Unless you live in Shangri-La, or perhaps Iceland or Tahiti, you live in a country with some form of injustice or incivility. Surely one of the measures of an advanced society is what it does to address these problems. The fact of the matter is that there is no other country in the world that affords the remedies for police misconduct that we provide. In few other countries can you get a jury trial in a civil suit against a police officer. In no other country does the exclusionary rule operate to keep evidence seized as a result of illegal police action out of a criminal trial. Other remedies include criminal prosecutions and disciplinary proceedings against police officers. The latter are now taking place in the New York case involving the death of Eric Garner. These remedies are sometimes slow and frustrating. But I can say, after having worked with law enforcement for almost forty years, that the level of conduct and professionalism in law enforcement has improved dramatically over that time period, largely because of these remedies and sanctions.
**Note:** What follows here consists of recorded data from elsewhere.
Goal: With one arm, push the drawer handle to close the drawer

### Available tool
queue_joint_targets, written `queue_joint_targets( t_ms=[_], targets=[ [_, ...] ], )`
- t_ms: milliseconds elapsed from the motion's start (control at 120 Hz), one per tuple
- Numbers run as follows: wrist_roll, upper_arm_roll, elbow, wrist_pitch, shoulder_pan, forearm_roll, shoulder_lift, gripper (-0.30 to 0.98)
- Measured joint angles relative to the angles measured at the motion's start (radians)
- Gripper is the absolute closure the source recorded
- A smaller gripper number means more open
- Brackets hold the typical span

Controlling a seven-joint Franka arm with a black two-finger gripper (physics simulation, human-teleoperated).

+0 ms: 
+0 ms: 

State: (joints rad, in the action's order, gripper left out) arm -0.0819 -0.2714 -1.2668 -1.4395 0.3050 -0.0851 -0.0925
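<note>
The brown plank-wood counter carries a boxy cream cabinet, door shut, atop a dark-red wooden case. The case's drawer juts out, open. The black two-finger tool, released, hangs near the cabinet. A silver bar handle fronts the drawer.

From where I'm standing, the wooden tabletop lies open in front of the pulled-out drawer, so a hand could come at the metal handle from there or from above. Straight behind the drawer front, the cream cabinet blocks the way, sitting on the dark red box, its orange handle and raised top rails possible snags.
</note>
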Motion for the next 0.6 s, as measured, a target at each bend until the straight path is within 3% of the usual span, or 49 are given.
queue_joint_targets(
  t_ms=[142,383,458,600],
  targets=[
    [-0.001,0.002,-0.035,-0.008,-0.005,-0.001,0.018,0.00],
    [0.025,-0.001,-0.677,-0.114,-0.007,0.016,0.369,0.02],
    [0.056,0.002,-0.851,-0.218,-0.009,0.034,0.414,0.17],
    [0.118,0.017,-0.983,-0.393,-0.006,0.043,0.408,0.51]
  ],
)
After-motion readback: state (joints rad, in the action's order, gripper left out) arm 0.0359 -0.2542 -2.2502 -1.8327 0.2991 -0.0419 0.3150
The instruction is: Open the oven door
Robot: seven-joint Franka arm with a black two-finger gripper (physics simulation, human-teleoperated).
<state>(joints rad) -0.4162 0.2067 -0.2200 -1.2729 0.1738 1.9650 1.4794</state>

Thus, I do not believe that, when put in perspective, the issue of racism and police misconduct in this country is out-of-control, systemic, or neglected. Americans face numerous other controversial issues of similar magnitude, such as immigration, access to health care, abortion, and gun control. I would assume that NFL players have attitudes on these issues that are as diverse as those of the American public. Should other NFL players take a knee because they disagree with DACA, Obamacare, Roe v. Wade, or an assault weapons ban? Perhaps everyone should just sit for the National Anthem in protest on some important issue.
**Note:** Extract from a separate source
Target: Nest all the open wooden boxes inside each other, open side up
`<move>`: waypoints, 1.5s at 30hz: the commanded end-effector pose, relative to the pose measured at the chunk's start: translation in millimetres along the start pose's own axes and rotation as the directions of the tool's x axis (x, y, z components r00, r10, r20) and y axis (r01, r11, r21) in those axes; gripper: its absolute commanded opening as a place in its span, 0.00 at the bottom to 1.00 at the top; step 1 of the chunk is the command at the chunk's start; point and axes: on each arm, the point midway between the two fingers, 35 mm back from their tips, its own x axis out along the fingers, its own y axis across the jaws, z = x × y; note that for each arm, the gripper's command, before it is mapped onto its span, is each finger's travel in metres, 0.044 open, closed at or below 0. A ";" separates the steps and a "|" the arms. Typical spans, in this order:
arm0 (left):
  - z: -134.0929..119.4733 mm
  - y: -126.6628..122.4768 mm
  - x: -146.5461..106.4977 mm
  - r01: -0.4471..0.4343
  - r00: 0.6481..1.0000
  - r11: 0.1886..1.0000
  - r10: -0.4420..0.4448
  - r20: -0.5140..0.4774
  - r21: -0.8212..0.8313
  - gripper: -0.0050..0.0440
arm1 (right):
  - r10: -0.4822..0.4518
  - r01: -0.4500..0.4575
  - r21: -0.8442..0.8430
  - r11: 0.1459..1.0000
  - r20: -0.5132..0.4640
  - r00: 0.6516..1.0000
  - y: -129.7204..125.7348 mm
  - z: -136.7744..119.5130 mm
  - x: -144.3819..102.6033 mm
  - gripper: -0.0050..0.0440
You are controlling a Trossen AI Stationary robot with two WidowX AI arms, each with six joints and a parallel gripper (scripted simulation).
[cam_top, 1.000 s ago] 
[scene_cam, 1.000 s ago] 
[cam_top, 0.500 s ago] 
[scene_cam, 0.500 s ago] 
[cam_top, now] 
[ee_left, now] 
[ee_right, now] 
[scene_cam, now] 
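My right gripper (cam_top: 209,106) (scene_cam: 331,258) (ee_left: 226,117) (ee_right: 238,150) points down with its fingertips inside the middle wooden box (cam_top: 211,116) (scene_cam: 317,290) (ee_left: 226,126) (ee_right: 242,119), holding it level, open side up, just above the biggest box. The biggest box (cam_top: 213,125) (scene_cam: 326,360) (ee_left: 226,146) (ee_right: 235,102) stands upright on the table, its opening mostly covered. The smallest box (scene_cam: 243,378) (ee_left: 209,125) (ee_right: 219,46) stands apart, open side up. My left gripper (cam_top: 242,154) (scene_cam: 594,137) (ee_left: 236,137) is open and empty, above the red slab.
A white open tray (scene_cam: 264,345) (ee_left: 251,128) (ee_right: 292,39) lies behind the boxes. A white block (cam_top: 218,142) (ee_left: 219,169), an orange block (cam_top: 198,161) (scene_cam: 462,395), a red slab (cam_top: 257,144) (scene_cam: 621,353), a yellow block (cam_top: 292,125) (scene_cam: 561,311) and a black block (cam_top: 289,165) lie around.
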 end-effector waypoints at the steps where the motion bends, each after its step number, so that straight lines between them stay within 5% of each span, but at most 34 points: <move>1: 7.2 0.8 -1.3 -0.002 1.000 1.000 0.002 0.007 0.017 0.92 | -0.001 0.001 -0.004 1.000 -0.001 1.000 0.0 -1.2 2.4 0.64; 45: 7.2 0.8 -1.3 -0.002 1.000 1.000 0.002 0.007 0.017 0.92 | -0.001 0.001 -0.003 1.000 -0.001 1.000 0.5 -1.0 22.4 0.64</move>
The United States is surely not a perfect country. It is, however, a diverse country, which sometimes creates tensions but, on the whole, makes us stronger. Despite all the systematic racism that you perceive, immigrants of all colors still desperately want to live here (and we should welcome those who legally attempt to do so!). May I also remind you that, over the past 75 years, the United States has saved the free world from fascism, Nazism, Communism, and, to a large part, terrorism — all isms that would truly deny rights systematically to people on the ground of race, religion, or nationality. Although you claim that protesting NFL players are patriotic, why is that they will not perform a simple act that recognizes some of these facts and that demonstrates that we should stand together in America to preserve and improve it?
I accept your point that protesting NFL players do not intend to show disrespect for the military. But their protests have that effect. Veterans who put their lives on the line for our country, and for the Anthem and flag that symbolize it, cannot help feeling betrayed when they see NFL players who will not even stand up for that same symbol.
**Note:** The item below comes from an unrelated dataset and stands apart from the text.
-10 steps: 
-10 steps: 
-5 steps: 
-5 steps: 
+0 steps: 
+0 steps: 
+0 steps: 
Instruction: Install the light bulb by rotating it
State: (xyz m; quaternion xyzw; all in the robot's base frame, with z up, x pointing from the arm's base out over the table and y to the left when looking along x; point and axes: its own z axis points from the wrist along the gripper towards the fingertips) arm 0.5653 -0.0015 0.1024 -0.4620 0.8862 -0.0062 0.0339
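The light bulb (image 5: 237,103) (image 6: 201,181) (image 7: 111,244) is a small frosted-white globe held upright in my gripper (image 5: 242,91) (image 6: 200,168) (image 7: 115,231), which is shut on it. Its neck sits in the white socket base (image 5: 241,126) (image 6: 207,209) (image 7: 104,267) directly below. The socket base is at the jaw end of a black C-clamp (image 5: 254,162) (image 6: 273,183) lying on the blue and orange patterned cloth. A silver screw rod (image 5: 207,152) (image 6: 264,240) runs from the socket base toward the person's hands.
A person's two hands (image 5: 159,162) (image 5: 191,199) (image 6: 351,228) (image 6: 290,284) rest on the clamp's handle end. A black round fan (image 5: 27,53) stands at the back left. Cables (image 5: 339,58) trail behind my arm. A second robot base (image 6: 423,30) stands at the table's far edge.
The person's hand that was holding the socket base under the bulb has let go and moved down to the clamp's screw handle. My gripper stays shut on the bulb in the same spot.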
You challenge your opponents to “propose a better, more appropriate way of protest.” Although I don’t think that one has to “protest” in order to gain publicity or to effect change, I can think of numerous alternative approaches that NFL players can take. First, NFL players can buy TV ads or go on social media with their cause. They can certainly afford it. I recently saw a TV piece done by LeBron James about improving Akron, Ohio schools that was very effective. Second, concerned players can work with police to establish better relationships with minority neighborhoods (and I assume some do). Alternatively, NFL players can contribute to a legal defense fund for victims of police violence. Finally, players can truly exercise their first amendment rights and vote. That is more than Colin Kaepernick did in the 2016 election. I think all of these methods are more effective than an incoherent knee or fist during the National Anthem that many people conclude lacks justification and that some people will understandably resent.